▶ [Aim of the exercise] Beginning with the very first line, please reproduce the entries exactly through the line containing "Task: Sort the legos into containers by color".

[Dataset records Boundary: Start]

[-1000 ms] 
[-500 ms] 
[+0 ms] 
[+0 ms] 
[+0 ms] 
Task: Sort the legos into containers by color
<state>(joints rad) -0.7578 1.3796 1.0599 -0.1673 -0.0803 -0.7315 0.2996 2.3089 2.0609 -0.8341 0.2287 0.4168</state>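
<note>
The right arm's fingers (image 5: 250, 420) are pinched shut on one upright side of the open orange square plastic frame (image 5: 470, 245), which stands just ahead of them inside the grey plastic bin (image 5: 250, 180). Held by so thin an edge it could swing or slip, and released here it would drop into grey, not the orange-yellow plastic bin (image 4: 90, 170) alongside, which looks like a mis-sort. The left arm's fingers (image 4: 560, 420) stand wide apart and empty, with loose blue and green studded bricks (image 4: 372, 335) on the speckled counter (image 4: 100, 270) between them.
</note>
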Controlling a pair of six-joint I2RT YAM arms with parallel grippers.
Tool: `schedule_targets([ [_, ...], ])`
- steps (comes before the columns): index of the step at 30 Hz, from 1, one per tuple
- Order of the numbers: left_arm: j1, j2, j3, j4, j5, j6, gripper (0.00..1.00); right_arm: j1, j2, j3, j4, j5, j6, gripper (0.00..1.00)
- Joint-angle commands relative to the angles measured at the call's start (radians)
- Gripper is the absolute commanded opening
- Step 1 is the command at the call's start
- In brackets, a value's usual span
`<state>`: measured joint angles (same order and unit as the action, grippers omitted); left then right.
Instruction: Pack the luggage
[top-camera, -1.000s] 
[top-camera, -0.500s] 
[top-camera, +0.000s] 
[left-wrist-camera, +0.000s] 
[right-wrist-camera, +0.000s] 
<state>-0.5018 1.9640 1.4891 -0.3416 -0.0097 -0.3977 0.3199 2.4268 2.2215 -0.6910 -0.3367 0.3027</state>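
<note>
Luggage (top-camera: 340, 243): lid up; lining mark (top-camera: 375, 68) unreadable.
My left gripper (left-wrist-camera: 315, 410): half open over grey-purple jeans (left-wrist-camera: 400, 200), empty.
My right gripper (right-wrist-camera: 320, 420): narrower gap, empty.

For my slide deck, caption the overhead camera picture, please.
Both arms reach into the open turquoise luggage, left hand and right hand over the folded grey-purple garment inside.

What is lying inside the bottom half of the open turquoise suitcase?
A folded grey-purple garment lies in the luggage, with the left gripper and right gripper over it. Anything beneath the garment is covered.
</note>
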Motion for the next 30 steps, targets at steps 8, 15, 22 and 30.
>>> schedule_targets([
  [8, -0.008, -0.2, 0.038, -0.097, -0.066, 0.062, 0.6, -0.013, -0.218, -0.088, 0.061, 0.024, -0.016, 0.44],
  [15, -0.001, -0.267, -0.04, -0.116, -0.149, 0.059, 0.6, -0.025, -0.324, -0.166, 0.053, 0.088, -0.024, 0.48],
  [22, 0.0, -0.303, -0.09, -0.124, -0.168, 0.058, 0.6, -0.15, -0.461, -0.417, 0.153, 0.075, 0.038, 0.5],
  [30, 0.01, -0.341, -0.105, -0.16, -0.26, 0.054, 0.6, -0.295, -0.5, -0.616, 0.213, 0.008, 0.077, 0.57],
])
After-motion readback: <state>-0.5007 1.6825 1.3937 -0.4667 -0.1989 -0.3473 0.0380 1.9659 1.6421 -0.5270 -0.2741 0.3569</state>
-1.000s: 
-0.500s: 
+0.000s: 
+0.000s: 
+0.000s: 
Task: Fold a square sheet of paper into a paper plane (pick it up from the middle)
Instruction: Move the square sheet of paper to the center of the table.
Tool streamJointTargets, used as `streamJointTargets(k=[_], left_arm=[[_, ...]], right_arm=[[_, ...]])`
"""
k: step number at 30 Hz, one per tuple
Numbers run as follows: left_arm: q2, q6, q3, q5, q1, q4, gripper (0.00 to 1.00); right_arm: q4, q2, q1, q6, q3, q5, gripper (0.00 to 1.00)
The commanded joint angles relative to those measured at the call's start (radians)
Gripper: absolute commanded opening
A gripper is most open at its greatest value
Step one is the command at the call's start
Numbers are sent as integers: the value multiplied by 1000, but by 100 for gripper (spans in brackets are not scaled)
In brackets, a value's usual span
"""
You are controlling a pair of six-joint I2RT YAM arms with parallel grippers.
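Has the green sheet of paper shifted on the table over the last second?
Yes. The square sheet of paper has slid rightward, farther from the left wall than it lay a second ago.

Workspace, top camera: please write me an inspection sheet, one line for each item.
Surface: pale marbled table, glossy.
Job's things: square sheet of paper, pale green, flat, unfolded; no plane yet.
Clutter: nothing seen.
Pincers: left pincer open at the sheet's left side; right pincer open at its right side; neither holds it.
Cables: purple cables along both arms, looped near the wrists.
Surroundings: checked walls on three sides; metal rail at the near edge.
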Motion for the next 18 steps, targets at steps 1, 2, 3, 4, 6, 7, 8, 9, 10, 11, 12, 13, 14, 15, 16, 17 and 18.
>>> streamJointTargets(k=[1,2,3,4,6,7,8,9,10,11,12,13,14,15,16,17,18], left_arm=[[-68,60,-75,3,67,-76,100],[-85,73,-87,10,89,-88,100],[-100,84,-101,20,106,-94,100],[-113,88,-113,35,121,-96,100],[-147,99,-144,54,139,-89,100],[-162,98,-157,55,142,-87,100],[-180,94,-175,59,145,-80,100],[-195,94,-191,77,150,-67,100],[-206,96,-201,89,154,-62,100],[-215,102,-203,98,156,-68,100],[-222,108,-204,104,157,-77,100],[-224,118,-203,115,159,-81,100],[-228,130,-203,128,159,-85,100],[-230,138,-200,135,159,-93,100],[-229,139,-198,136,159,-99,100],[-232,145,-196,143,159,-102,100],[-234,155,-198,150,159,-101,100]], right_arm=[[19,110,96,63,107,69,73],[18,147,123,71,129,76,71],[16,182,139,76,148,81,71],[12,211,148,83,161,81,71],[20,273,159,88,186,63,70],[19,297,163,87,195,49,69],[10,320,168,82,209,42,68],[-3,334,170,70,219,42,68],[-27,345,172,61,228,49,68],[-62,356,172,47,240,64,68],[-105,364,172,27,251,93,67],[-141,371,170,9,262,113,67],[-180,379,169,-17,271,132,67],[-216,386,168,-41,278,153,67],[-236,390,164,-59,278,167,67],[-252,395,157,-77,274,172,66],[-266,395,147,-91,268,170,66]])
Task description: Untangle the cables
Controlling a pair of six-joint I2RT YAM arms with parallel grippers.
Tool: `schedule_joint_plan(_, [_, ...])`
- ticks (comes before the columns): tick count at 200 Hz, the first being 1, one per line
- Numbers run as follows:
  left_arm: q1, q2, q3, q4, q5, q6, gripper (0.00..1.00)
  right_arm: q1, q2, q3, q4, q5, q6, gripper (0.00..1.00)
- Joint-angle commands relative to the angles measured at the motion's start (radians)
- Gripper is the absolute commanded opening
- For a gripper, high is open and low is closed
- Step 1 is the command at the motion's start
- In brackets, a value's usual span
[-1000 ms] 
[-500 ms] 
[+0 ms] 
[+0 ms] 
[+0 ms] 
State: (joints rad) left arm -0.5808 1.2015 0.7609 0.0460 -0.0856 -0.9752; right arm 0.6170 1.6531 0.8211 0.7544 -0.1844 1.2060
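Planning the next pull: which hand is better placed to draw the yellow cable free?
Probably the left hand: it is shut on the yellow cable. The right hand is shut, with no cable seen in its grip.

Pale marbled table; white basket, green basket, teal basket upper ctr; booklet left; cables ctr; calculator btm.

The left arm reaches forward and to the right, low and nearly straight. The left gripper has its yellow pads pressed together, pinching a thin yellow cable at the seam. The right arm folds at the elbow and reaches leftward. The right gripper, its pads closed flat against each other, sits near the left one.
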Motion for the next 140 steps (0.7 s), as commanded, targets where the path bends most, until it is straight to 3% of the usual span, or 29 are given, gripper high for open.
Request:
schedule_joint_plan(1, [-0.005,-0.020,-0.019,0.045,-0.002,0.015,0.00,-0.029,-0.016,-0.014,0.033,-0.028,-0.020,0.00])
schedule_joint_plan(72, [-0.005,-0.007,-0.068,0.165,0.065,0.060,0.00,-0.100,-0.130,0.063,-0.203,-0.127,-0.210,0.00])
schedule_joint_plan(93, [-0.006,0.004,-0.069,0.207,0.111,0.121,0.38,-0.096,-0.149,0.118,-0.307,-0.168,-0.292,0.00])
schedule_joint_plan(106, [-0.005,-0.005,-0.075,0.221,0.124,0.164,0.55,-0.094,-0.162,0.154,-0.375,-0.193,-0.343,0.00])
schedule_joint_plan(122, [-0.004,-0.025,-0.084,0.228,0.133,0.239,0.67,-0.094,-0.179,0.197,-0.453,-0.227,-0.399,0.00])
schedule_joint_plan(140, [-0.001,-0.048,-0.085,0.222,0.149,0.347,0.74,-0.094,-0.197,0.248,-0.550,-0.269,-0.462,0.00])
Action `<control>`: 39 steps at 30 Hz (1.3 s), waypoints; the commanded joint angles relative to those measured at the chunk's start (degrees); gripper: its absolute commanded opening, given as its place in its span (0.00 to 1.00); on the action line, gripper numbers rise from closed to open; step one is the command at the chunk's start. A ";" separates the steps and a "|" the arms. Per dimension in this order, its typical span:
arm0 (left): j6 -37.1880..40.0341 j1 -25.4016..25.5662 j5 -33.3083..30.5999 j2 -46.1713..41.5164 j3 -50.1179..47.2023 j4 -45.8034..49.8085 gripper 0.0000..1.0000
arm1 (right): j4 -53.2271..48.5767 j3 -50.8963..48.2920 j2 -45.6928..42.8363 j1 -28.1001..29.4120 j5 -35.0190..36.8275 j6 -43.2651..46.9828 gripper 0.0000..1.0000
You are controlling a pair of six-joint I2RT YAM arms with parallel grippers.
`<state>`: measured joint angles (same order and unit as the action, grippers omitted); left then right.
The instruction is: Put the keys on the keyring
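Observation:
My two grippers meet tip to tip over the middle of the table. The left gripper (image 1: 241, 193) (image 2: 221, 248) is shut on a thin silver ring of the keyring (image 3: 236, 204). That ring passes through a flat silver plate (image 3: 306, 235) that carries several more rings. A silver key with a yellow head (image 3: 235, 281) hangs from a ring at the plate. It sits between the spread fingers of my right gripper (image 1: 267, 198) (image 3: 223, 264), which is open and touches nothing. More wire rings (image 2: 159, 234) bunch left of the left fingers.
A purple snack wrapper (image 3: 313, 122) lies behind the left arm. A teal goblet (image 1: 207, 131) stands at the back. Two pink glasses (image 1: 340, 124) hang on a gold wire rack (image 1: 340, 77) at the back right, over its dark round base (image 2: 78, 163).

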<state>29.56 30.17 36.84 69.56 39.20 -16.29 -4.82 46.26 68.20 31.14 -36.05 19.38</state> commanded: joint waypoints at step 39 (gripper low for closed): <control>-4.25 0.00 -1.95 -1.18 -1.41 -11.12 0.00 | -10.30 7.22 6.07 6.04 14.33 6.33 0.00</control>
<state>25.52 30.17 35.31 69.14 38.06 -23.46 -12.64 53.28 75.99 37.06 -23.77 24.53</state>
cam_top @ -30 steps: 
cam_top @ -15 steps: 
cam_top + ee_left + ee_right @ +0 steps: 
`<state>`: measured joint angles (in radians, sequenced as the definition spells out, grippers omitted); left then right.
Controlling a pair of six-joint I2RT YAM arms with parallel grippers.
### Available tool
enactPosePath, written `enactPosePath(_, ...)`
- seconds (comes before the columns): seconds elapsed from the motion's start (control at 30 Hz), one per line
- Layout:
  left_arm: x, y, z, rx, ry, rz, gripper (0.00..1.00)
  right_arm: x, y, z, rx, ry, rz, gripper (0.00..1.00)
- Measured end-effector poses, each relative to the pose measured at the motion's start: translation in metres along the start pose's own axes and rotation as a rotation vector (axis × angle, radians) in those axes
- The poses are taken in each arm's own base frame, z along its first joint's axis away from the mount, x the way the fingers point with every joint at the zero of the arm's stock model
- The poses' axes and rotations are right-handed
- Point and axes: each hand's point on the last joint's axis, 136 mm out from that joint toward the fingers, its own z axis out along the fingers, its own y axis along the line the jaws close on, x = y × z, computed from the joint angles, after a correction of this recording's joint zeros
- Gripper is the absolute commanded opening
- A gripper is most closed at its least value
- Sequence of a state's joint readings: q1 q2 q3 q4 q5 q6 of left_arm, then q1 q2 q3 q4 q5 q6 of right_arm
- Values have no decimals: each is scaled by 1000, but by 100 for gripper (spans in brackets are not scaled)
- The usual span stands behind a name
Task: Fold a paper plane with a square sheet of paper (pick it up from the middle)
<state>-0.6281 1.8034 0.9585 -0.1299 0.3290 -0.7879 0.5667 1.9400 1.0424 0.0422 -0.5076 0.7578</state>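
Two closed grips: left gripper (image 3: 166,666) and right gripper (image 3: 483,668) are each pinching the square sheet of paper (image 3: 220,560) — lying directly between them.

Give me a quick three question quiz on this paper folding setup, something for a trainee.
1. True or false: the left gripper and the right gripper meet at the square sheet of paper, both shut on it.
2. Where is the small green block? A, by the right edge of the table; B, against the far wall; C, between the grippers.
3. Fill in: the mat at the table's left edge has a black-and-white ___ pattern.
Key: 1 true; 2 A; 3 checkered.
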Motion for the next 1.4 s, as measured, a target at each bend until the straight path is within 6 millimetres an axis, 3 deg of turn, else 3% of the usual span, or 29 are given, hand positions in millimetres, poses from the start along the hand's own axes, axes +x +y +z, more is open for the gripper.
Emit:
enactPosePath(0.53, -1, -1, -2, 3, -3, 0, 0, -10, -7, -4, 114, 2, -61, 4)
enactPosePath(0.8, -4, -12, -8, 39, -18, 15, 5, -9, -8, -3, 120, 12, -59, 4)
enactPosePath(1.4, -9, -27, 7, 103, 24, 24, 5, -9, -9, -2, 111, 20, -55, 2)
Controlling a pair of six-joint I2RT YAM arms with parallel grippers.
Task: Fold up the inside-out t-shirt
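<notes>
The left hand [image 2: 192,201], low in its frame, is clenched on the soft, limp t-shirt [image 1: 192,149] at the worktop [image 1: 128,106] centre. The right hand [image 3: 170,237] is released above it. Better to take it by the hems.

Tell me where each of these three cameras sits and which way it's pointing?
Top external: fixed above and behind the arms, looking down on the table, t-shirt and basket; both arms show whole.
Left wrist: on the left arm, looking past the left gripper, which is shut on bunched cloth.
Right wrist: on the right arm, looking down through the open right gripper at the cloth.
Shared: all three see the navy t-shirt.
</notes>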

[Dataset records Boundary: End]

▶ [Response area]
[-1000 ms] 
[-500 ms] 
[+0 ms] 
[+0 ms] 
[+0 ms] 
Task: Sort the legos into containers by color

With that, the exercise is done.